Re: Multi processor server overloads occationally with system process while running postgresql-9.4
From
ajaykbs
Date:
I have checked the transparent huge pages and zone reclaim mode and those are already disabled. As a trial and error method, I have reduced the shared buffer size from 8500MB to 3000MB. The CPU i/o wait is icreased a little. But the periodical over load has not occurred afterwards. (3 days passed without such situation). I shall report further developments. Thank you all for the great help. -- View this message in context: http://postgresql.nabble.com/Multi-processor-server-overloads-occationally-with-system-process-while-running-postgresql-9-4-tp5868474p5869047.html Sent from the PostgreSQL - performance mailing list archive at Nabble.com.

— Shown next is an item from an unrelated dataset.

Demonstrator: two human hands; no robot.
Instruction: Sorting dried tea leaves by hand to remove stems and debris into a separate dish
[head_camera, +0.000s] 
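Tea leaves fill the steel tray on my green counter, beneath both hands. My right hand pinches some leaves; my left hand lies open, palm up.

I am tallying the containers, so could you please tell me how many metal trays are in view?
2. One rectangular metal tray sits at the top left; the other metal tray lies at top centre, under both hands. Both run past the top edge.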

Re: Re: Multi processor server overloads occationally with system process while running postgresql-9.4
From
Scott Marlowe
Date:
On Tue, Oct 6, 2015 at 11:08 PM, ajaykbs <ajayakumarbs@gmail.com> wrote: > I have checked the transparent huge pages and zone reclaim mode and those are > already disabled. > > As a trial and error method, I have reduced the shared buffer size from > 8500MB to 3000MB. > The CPU i/o wait is icreased a little. But the periodical over load has not > occurred afterwards. (3 days passed without such situation). I shall report > further developments. Reduce max connections to something more reasonable like < 100 and get a connection pooler in place (pgbouncer is simple to setup and use)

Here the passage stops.